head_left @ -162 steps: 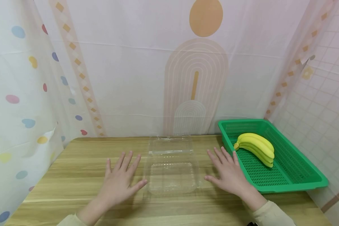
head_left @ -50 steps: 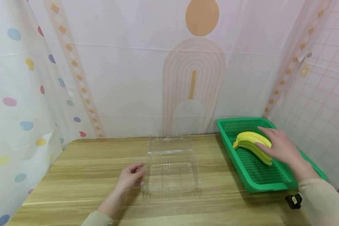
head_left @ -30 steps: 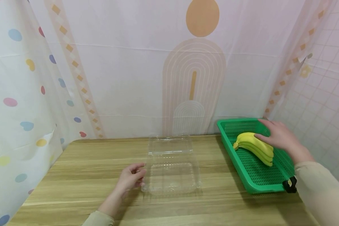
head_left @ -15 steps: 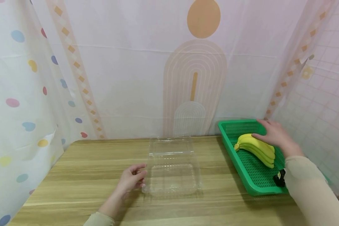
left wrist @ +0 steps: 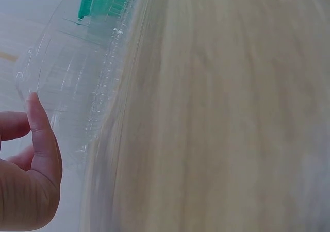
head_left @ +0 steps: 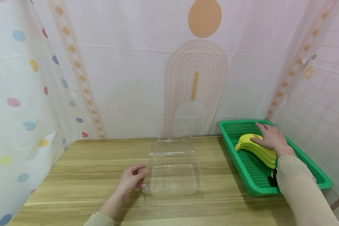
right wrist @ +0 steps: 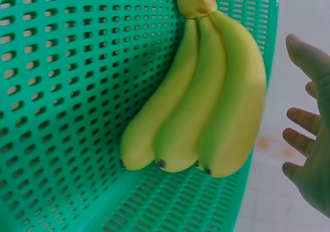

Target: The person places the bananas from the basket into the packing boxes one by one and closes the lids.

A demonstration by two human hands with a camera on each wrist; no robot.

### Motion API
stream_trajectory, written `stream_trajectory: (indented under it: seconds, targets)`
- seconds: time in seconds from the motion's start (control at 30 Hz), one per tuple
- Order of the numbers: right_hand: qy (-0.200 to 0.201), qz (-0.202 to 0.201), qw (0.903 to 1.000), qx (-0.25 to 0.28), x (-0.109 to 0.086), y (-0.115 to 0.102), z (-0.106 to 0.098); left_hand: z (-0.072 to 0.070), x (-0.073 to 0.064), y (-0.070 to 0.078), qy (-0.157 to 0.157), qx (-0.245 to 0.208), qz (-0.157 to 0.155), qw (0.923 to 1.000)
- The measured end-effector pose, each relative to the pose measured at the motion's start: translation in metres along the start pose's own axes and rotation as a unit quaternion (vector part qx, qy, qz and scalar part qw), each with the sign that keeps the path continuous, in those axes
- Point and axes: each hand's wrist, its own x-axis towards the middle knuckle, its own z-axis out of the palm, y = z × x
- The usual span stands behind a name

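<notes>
A clear plastic clamshell box point(head_left: 173, 179) lies opened out on the table, its lid half towards the wall. My left hand point(head_left: 131, 178) is at its left edge, fingers bent, thumb and fingertips pinching the rim. In the left wrist view the thumb tip overlaps the clear plastic wall point(left wrist: 72, 82). A bunch of yellow bananas point(head_left: 257, 147) lies inside a green perforated basket point(head_left: 244, 175) on the right. Over the bunch hovers my right hand point(head_left: 269, 137), thumb and fingers spread. The right wrist view shows that hand point(right wrist: 312, 123) holding nothing, beside the bananas point(right wrist: 206, 98).
All of this stands on a wood-grain table point(head_left: 82, 175). A patterned cloth point(head_left: 130, 78) hangs along the back, and spotted and grid-patterned cloths close off the sides. A black wrist device point(head_left: 273, 178) sits under the right sleeve point(head_left: 296, 179).
Both hands were spread beside the box at first. The left has since gone to its edge and stayed there; the right has reached over the basket and lately shifted slightly left.
</notes>
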Motion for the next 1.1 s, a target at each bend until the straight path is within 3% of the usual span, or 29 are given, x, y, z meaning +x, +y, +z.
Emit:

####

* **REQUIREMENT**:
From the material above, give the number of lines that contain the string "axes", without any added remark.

* **EXERCISE ANSWER**:
2